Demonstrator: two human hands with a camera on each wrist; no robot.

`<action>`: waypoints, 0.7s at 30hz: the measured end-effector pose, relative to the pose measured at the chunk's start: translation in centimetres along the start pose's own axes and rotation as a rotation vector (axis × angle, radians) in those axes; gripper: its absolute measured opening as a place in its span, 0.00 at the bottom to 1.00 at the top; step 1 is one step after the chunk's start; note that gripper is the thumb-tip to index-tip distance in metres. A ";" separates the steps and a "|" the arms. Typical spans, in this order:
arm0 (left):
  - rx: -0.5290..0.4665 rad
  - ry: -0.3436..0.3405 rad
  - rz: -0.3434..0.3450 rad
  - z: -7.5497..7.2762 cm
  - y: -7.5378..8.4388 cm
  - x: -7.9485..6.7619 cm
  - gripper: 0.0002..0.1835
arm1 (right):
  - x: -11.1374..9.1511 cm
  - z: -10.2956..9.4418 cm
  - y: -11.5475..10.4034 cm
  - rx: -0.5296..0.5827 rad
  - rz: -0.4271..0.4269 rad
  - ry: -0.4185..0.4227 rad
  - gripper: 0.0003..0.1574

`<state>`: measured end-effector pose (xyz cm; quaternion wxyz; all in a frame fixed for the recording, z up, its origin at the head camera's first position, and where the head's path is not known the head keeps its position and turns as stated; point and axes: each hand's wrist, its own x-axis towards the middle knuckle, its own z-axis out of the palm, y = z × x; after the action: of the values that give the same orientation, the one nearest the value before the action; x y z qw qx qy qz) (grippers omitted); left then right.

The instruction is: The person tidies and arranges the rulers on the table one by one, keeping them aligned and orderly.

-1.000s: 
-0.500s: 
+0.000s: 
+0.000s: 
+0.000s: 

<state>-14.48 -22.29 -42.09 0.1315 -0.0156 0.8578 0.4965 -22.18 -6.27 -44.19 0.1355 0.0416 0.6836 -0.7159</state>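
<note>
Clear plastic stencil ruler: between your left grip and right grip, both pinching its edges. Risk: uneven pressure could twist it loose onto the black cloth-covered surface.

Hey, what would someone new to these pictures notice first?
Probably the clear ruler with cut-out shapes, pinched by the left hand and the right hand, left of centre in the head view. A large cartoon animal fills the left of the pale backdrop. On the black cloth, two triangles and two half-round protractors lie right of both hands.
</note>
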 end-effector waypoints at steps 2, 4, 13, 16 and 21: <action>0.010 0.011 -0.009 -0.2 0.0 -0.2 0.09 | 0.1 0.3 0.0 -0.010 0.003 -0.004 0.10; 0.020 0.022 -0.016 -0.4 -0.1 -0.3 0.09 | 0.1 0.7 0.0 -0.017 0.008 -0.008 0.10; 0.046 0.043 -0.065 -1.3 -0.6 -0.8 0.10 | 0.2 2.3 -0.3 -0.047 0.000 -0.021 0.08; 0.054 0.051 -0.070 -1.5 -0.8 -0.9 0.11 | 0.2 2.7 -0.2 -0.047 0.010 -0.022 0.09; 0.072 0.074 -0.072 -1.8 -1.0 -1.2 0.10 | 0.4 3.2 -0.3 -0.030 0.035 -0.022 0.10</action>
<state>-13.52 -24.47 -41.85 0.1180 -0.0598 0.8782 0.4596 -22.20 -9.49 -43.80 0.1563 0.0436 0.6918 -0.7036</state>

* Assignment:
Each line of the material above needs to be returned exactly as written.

* Task response:
Demonstrator: two human hands with a camera on each wrist; no robot.

`<action>`: waypoints, 0.7s at 30hz: the measured end-effector pose, relative to the pose measured at the chunk's start: translation in centimetres along the start pose's own axes and rotation as a rotation vector (axis × angle, radians) in those axes; gripper: its absolute measured opening as a place in its span, 0.00 at the bottom to 1.00 at the top; step 1 is one step after the chunk's start; note that gripper is the thumb-tip to index-tip distance in metres. A ";" separates the steps and a "|" the arms. Typical spans, in this order:
arm0 (left):
  - rx: -0.5290..0.4665 rad
  - ry: -0.3436..0.3405 rad
  - rz: -0.3434..0.3450 rad
  - z: -7.5497..7.2762 cm
  - y: -7.5378..8.4388 cm
  - x: -7.9485..6.7619 cm
  - gripper: 0.0002..0.1835
arm1 (right):
  - x: -11.1374..9.1511 cm
  - z: -10.2956..9.4418 cm
  - y: -11.5475..10.4034 cm
  - rx: -0.5296..0.5827 rad
  - rz: -0.4271..0.4269 rad
  - ry: -0.4185..0.4227 rad
  - gripper: 0.0003..0.1574

`<state>`: measured end-effector pose (xyz cm; quaternion wxyz; all in a frame fixed for the recording, z up, its origin at the head camera's first position, and where the head's path is not known the head keeps its position and turns as stated; point and axes: each hand's wrist, its own x-axis towards the middle knuckle, its own z-axis out of the palm, y = z × x; after the action: of the values that give the same orientation, the one nearest the value before the action; x y z qw qx qy qz) (grippers omitted); left then right.

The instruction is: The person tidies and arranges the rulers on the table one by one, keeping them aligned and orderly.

-1.000s: 
-0.500s: 
+0.000s: 
+0.000s: 
+0.000s: 

<state>-14.48 -22.29 -42.09 0.1315 -0.0156 0.8578 0.4965 -22.18 -6.27 -44.19 0.1355 0.0416 0.6836 -0.7159</state>
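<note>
Clear plastic stencil ruler: between your left grip and right grip, both pinching its edges. Risk: uneven pressure could twist it loose onto the black cloth-covered surface.

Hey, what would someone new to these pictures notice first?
Probably the clear ruler with cut-out shapes, pinched by the left hand and the right hand, left of centre in the head view. A large cartoon animal fills the left of the pale backdrop. On the black cloth, two triangles and two half-round protractors lie right of both hands.
</note>
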 end-effector waypoints at steps 2, 4, 13, 16 and 21: <action>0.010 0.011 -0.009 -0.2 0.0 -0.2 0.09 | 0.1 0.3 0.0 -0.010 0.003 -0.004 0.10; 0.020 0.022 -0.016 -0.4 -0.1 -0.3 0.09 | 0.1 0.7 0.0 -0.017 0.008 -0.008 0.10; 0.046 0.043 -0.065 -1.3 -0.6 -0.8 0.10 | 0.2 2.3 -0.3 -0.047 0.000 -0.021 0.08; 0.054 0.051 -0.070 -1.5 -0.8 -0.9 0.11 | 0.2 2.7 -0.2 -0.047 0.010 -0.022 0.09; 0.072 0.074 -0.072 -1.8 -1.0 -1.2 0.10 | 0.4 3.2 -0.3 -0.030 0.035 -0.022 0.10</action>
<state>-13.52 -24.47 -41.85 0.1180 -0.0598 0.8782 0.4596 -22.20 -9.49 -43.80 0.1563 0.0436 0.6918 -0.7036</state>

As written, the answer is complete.